Quand j’ai découvert le Tarot, j’ai aussi découvert combien il avait inspiré des artistes. Cela n’a fait que renforcer mon intérêt, ma fascination, mon attachement pour ce grand livre d’images. Visiter le Jardin des Tarots de Niki de Saint Phalle est un rêve de tarologue que j’ai enfin réalisé.
Au bout du chemin, dans un paysage typique du sud de la Toscane, il y a un haut et long mur avec une grille d’entrée arrondie pour garder jalousement les secrets du Jardin. C’est un véritable passage « entre le monde extérieur et le monde du rêve » (1). Je suis un peu fébrile parce que je n’aperçois toujours rien, il faut grimper encore un peu pour rencontrer Le Magicien et L’Impératrice.
Ces sculptures gigantesques me font rapetisser comme Alice au pays des merveilles. De loin elles étincellent, de près la mosaïque de miroirs et de céramiques révèle une incroyable profusion de détails, de messages, de clins d’œil… Un monde symbolique qui vous happe. D’autant plus qu’on entre dans ces cartes personnages : L’Impératrice est une maison avec cuisine, chambre et salle de bains, où Niki de Saint Phalle a vécu pendant les travaux. L’Empereur est un château dont on traverse les douves avant de parcourir les coursives.

Le Tarot est un jeu et ce Jardin une partie de cache-cache : j’ai trouvé Le Pendu à l’intérieur d’un curieux arbre à serpents mais je ne sais toujours pas où est Le Fou… Je me suis assise à l’ombre près de L’Ermite, j’ai rencontré L’Etoile, j’ai vu Le Monde tourner sur une des machines de Jean Tinguely. Je me promène parmi les vingt-deux Arcanes majeurs et ce n’est plus une métaphore ! C’est un paysage dont je fais partie, dans lequel je chemine au hasard, comme on tire les cartes.

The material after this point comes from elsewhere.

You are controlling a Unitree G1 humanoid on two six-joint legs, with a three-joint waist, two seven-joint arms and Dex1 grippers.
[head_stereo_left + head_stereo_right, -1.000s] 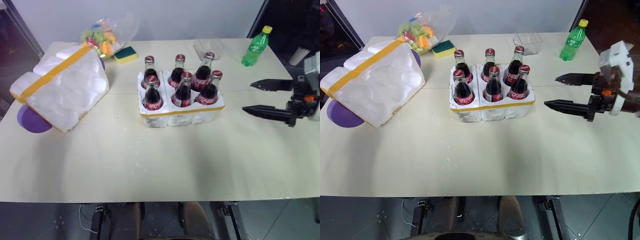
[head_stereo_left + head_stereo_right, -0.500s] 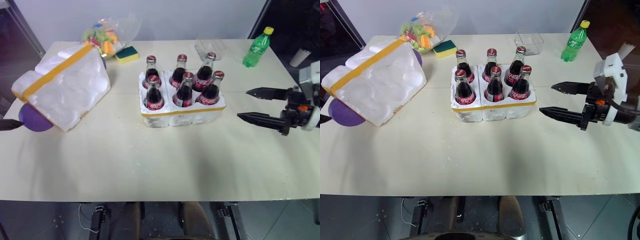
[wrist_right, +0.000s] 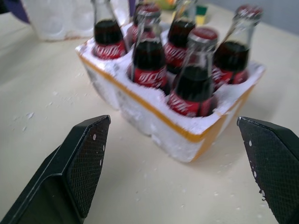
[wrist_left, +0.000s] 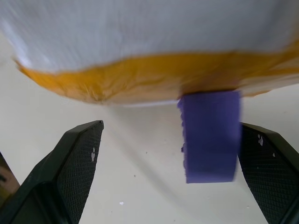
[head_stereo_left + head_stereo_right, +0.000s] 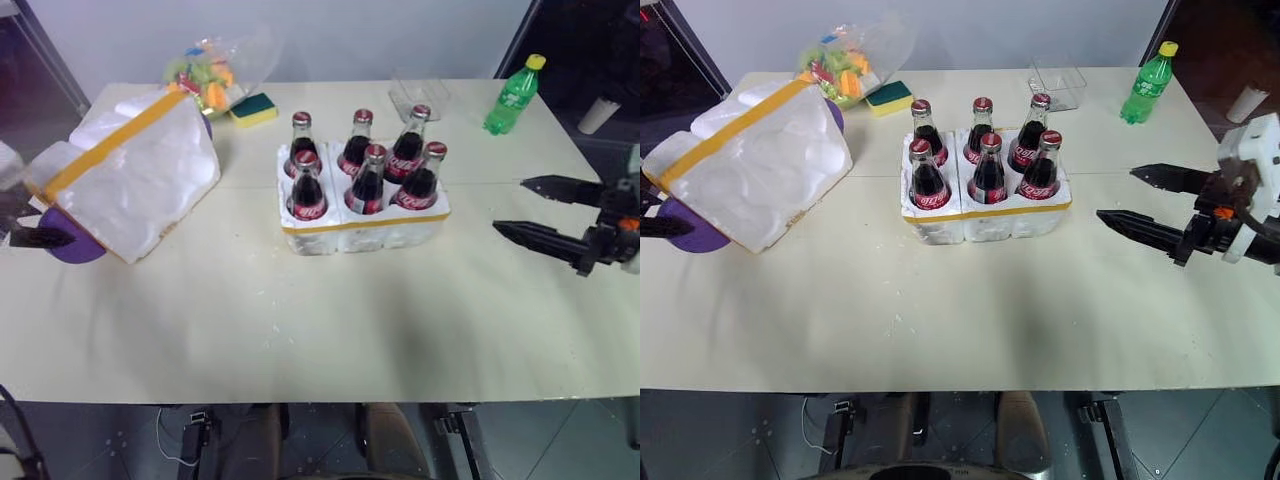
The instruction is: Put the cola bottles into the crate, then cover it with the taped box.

Cette visite est une extraordinaire mise en abyme : grâce à Niki de Saint Phalle, le Tarot prend vie, il nous habite comme nous pouvons l’habiter. Le parcours initiatique et transformateur des Majeurs, que je transmets dans mes Ateliers, est ici un sentier bien réel. C’est une expérience que je ne suis pas prête d’oublier et qui me conforte, s’il en était besoin, dans ma volonté de transmettre le Tarot.
(1) dixit Niki de Saint Phalle dans Le Jardin des Tarots, Editions Benteli, 1997.
Le Jardin des Tarots se trouve à Capalbio en Italie : ilgiardinodeitarocchi.it
Niki de Saint Phalle (1930-2002) a consacré presque vingt ans à la création du Jardin des Tarots, aidée par de nombreux artisans et artistes, dont son compagnon Jean Tinguely (1925-1991).